As chuvas que atingem a Bahia nesta semana estão reacendendo uma discussão que vai além da meteorologia. Por trás das nuvens carregadas e do céu nublado, há um protagonista muitas vezes esquecido: o oceano Atlântico. É dele que vem a maior parte da umidade que alimenta as chuvas em todo o estado, e é nele também que deságua grande parte da água que cai sobre a cidade.
Enquanto o estado enfrenta dias de tempo instável, com pancadas de chuva e aumento da nebulosidade, as equipes da Secretaria do Meio Ambiente (Sema) e do Instituto do Meio Ambiente e Recursos Hídricos (Inema) monitoram os efeitos dessa interação.
“O oceano é o principal reservatório de água e a maior fonte de umidade para a atmosfera. Quando o sol aquece a superfície do mar, parte dessa água evapora, sobe para a atmosfera e retorna em forma de chuva. Esse processo mantém vivos os rios, florestas e ecossistemas costeiros”, explica a oceanógrafa Paloma Avena, da Superintendência de Inovação e Desenvolvimento Ambiental (SIDA), vinculada à Sema.
A influência direta do Atlântico
Os ventos alísios, que sopram do mar em direção ao continente, trazem o ar úmido que se condensa e precipita, especialmente sobre o Recôncavo e a Região Metropolitana de Salvador (RMS). À medida que o ar avança para o interior, ele perde umidade e as chuvas tornam-se mais raras e concentradas.
No sul da Bahia, essa relação é ainda mais evidente. O relevo acidentado e a vegetação da Mata Atlântica criam condições ideais para a condensação do ar úmido trazido pelo oceano, intensificando as chuvas na região. O encontro entre o ar quente e úmido e as serras do litoral sul provoca precipitações frequentes, essenciais para manter os rios e a biodiversidade locais.

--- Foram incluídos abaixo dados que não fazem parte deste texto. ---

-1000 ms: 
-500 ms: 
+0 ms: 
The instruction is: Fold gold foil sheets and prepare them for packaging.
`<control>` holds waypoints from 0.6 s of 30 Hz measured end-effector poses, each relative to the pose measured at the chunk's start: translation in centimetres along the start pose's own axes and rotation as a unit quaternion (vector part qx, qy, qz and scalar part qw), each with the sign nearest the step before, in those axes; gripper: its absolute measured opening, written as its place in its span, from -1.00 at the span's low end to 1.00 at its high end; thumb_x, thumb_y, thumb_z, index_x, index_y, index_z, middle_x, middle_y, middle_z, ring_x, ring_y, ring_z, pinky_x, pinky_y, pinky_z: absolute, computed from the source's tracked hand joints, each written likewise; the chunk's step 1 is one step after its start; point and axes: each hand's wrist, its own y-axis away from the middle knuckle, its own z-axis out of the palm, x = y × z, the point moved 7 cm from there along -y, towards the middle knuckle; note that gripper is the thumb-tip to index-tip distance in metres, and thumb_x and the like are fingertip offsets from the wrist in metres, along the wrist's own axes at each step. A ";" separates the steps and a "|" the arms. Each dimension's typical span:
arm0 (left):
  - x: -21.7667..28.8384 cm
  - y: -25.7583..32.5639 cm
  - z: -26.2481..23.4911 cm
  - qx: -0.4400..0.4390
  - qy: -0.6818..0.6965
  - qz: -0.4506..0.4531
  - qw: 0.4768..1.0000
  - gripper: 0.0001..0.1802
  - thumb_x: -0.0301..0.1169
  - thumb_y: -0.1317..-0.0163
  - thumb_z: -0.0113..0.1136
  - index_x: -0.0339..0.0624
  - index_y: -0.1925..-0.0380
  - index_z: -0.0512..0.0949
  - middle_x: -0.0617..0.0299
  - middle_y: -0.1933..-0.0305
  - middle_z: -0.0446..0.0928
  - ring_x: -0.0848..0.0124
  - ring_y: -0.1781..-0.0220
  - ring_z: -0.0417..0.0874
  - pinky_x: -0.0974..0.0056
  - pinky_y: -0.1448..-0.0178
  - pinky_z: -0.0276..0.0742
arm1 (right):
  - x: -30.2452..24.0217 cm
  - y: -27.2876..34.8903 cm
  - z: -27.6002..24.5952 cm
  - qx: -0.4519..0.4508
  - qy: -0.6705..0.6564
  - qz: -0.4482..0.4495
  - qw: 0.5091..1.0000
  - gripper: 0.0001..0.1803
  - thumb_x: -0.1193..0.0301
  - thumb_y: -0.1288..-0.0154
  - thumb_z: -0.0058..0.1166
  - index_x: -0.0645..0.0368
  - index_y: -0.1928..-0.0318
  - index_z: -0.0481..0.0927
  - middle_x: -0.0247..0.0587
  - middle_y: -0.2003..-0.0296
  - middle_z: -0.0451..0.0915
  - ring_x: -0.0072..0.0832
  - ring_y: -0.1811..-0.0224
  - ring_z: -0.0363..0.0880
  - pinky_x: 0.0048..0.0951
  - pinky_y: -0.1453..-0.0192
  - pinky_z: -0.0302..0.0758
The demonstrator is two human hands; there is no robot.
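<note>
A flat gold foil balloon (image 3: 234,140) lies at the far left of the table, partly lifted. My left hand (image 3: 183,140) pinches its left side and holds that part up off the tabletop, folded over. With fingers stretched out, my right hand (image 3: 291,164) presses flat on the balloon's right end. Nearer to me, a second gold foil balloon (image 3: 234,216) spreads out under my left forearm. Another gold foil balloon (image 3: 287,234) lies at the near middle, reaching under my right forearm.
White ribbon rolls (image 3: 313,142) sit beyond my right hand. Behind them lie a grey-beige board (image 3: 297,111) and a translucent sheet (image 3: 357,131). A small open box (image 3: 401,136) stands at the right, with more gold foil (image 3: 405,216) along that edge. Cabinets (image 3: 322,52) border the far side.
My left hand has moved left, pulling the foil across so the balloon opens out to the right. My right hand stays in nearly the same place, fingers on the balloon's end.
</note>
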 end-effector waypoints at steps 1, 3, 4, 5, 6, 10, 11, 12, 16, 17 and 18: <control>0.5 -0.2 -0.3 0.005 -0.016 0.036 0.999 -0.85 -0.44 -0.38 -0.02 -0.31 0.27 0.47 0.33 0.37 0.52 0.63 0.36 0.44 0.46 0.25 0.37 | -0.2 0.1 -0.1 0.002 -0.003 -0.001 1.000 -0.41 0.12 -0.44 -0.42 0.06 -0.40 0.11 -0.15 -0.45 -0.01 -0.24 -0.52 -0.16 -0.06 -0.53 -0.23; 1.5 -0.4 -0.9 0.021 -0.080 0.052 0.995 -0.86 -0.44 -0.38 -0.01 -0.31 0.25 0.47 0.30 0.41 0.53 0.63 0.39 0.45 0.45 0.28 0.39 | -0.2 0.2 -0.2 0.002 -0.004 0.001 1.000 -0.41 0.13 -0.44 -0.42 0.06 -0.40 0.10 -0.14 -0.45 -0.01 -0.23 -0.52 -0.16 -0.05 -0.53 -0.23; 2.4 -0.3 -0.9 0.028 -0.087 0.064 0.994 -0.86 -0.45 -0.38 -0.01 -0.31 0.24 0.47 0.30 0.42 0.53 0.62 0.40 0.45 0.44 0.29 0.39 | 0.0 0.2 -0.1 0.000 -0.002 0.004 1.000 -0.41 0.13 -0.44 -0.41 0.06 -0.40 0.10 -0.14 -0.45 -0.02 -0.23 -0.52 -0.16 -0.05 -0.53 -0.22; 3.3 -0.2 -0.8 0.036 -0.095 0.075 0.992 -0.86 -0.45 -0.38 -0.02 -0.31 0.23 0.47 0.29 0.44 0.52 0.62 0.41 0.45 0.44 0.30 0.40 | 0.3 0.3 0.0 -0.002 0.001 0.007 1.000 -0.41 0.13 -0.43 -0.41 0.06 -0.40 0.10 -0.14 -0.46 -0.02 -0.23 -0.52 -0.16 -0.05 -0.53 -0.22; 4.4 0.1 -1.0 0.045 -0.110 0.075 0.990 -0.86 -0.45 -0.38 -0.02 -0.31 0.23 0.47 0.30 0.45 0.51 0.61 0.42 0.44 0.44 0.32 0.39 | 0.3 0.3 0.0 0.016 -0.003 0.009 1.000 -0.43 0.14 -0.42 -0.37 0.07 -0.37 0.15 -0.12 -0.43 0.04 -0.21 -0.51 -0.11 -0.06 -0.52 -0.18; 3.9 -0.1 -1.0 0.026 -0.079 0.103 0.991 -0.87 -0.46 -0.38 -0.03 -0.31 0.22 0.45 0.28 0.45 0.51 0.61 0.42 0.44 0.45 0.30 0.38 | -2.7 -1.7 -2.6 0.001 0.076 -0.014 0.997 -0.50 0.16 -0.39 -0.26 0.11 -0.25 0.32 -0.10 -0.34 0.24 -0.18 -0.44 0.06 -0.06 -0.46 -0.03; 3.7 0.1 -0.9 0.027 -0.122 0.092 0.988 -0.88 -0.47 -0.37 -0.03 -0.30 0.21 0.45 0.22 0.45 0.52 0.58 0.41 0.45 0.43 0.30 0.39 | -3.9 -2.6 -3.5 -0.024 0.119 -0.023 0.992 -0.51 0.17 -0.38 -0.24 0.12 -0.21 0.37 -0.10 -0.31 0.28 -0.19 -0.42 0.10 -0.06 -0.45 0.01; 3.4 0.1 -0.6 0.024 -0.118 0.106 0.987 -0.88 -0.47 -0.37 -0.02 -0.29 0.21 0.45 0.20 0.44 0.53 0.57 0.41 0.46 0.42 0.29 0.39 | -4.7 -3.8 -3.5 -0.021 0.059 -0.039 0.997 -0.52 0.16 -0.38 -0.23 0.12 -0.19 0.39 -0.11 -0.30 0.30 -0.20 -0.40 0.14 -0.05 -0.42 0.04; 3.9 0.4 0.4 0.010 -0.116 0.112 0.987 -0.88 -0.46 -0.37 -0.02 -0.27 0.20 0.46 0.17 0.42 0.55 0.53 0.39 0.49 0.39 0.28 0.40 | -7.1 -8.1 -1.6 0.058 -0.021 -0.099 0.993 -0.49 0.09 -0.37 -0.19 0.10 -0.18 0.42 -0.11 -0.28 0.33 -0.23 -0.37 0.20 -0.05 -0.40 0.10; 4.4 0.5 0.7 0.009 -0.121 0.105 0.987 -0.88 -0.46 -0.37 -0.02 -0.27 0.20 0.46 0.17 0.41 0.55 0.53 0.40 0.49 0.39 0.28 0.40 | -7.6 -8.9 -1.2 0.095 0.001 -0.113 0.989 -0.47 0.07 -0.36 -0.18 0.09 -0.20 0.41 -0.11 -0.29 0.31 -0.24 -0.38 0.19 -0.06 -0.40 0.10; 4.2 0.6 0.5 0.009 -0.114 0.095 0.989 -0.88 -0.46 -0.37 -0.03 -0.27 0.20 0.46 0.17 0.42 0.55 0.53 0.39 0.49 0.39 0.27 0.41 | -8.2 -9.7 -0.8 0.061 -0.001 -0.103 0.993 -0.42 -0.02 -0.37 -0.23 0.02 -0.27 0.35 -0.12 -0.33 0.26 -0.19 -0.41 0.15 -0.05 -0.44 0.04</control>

Já no norte e nordeste do estado, o regime de chuvas é influenciado principalmente por fenômenos atmosféricos como a Zona de Convergência Intertropical (ZCIT), uma faixa de nuvens que se forma sobre o oceano equatorial e que, em certos períodos do ano, se desloca para o sul, provocando precipitações intensas.
O interior da Bahia depende indiretamente do oceano. A umidade que chega até lá tem origem no Atlântico, mas é modificada pelo relevo — especialmente na Chapada Diamantina e nas áreas de Cerrado, que captam e redistribuem essa umidade por meio dos rios que nascem nessas regiões e deságuam no mar.

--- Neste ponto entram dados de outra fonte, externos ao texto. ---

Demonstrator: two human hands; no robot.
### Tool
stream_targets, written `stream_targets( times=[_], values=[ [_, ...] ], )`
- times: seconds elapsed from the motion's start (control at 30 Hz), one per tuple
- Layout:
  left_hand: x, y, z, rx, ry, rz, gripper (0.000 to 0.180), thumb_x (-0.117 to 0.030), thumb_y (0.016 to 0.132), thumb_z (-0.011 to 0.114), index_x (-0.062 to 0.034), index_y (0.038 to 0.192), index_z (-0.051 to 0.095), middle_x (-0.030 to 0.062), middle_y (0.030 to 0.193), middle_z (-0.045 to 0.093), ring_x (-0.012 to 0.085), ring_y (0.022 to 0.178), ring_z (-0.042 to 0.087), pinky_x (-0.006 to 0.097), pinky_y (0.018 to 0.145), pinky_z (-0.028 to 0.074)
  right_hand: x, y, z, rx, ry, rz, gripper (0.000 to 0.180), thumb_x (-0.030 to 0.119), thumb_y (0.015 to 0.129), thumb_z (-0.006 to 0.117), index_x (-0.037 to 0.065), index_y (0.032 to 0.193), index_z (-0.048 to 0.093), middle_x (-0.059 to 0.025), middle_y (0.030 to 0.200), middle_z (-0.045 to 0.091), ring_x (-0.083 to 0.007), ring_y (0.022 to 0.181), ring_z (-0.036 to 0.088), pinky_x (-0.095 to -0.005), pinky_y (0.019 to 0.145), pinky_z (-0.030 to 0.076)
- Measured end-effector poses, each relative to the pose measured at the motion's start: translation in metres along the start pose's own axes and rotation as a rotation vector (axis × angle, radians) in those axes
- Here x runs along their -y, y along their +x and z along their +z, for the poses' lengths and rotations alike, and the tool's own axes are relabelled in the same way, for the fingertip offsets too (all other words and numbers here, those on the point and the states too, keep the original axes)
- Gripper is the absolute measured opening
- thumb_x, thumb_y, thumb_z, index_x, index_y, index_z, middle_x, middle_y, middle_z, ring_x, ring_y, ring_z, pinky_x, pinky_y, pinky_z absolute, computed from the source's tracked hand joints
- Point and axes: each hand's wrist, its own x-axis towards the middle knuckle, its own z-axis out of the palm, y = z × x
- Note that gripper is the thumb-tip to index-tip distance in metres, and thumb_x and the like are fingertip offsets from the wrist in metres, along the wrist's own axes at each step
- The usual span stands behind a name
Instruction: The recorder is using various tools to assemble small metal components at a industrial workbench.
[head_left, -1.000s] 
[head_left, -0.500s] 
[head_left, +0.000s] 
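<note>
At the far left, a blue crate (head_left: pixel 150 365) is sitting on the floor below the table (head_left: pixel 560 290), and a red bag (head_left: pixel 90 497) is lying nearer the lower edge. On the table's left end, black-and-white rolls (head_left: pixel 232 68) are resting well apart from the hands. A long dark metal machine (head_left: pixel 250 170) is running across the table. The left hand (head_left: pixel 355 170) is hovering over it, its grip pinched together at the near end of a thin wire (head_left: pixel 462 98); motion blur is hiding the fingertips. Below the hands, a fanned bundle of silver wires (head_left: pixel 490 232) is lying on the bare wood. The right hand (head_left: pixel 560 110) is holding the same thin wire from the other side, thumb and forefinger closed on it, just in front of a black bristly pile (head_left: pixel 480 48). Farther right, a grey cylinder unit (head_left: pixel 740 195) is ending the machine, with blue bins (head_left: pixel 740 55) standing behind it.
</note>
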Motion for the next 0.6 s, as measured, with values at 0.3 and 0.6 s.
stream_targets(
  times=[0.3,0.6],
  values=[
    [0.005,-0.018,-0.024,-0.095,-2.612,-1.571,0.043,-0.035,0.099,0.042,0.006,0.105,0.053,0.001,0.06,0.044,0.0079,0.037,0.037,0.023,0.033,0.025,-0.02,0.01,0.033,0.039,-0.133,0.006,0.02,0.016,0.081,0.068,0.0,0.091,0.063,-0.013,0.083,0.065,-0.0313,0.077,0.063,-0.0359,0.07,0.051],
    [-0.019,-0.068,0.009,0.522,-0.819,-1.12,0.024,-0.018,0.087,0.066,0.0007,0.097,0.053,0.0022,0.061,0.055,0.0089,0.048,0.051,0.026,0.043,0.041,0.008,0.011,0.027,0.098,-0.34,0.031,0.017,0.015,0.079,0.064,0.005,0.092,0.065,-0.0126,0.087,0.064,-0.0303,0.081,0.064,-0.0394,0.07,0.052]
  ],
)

Além dos fatores naturais, o uso do solo também influencia esse equilíbrio. O desmatamento, a urbanização e a perda de áreas verdes alteram o microclima e o ciclo das chuvas. No centro e no oeste baiano, mais distantes do oceano, o clima é mais seco e as precipitações dependem de sistemas continentais e da umidade transportada da Amazônia, o que mostra como o Atlântico segue sendo o ponto de partida do ciclo da água em todo o estado.
“Falar de chuva também é falar do oceano”, reforça Paloma. “Tudo está conectado. Cuidar das florestas, dos rios e das cidades é também cuidar do oceano — o ciclo da água começa e termina nele.”

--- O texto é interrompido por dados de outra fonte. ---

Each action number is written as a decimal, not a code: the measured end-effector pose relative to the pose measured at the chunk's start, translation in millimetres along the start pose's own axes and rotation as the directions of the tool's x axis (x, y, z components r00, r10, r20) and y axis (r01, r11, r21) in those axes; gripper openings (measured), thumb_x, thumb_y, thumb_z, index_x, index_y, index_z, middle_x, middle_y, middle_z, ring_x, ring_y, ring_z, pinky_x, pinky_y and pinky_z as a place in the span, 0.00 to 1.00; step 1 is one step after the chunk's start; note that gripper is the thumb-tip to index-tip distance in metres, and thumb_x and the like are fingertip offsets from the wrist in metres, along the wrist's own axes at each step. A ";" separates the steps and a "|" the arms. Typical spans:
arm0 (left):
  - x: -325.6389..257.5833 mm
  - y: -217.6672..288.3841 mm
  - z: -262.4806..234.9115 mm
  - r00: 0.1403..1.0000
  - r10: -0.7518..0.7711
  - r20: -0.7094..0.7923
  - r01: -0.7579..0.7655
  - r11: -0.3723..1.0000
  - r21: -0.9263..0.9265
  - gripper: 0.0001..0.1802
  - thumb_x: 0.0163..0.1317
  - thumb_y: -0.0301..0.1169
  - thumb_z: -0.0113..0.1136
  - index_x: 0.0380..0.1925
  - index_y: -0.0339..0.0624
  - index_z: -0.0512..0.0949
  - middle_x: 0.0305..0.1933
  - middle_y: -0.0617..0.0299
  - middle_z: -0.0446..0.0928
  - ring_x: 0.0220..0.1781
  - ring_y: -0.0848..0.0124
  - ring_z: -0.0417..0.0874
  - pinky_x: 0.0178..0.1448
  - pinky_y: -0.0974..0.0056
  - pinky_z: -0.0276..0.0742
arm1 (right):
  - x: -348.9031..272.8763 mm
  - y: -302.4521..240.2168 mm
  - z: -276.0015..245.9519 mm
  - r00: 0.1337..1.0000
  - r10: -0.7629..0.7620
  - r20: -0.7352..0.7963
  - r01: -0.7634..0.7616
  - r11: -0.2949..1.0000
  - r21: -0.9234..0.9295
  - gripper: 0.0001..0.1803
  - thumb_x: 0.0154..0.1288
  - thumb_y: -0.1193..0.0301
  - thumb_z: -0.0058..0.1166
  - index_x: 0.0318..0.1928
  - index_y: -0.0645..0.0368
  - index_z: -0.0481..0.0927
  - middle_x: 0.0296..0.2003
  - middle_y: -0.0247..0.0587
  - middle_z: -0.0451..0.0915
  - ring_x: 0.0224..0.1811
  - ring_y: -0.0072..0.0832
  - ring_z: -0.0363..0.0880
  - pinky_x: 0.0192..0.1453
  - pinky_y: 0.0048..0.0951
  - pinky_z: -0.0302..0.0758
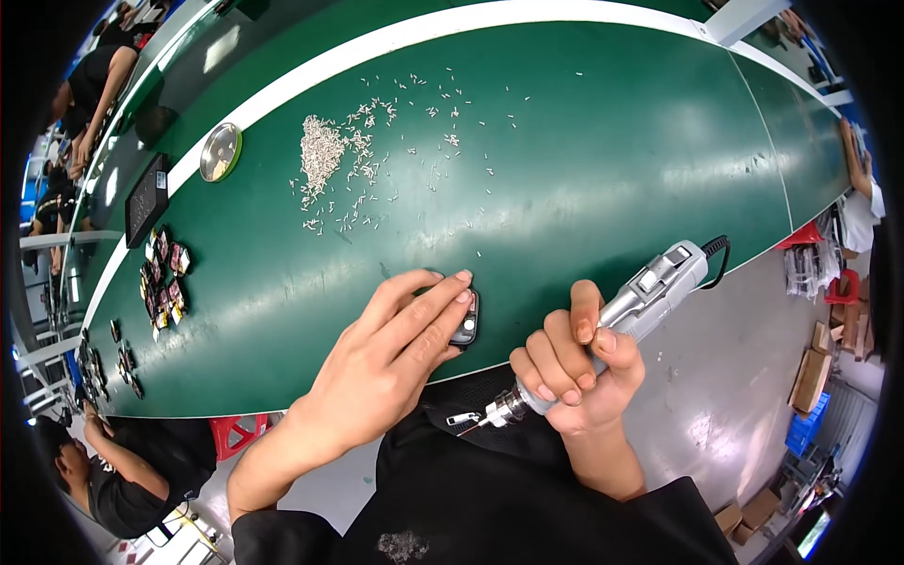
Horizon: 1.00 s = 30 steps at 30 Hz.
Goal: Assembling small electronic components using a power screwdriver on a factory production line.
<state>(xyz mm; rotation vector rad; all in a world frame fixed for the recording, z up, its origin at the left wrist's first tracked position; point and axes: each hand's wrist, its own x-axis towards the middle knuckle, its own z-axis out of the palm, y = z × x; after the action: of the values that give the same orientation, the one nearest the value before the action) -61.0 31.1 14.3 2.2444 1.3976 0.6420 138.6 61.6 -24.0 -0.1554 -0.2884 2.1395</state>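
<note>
My right hand [586, 363] is wrapped round a grey electric screwdriver [650, 287]. Its black cord leaves the back end at the upper right, and its thin bit points down to the left, just off the table's front edge. Near that edge, my left hand [386, 353] holds a small dark rounded device [468, 318] against the green table [612, 188]. The fingers lie over the device and cover most of it. A silver zipper pull [461, 419] on black cloth shows beside the bit. Farther off, a pile of tiny pale screws or pins [322, 151] lies loose.
A round shallow dish [221, 153] and a black box [147, 200] stand at the far left by the white rail. Small dark parts [165, 282] lie in a heap at left. A person [113, 461] sits at lower left, with a red stool [235, 433] close by.
</note>
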 end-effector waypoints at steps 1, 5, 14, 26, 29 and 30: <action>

Do céu ao mar: impactos e monitoramento
Além de fornecer a umidade que alimenta as chuvas, o oceano e as áreas costeiras também sofrem as consequências do excesso delas. As águas que escoam das cidades para o mar carregam sedimentos, nutrientes em excesso e resíduos sólidos, alterando a salinidade e a turbidez das zonas costeiras. Essas alterações impactam ecossistemas sensíveis, como os manguezais e os recifes de coral.
Por isso, a Sema e o Inema realizam monitoramento da qualidade da água e acompanham os efeitos das chuvas sobre os ambientes costeiros, contribuindo para a gestão integrada entre os ecossistemas terrestres e marinhos.
Previsão do tempo
De acordo com o boletim meteorológico do Inema, esta quinta-feira (13) será marcada pela permanência de áreas de instabilidade sobre parte do Litoral da Bahia. Em Salvador, Região Metropolitana e Recôncavo, o tempo segue instável, com ocorrência de chuvas isoladas intercaladas por períodos de tempo seco. No Oeste, há possibilidade de pancadas de chuva entre a tarde e à noite, enquanto nas demais regiões o sol volta a predominar.
Na sexta-feira (14), as condições do tempo voltam a apresentar maior estabilidade em grande parte do Litoral, embora ainda possam ocorrer chuvas fracas e passageiras entre o Sul e o Recôncavo. Nas demais regiões, o predomínio será de sol, com elevação das temperaturas e redução dos índices de umidade relativa do ar.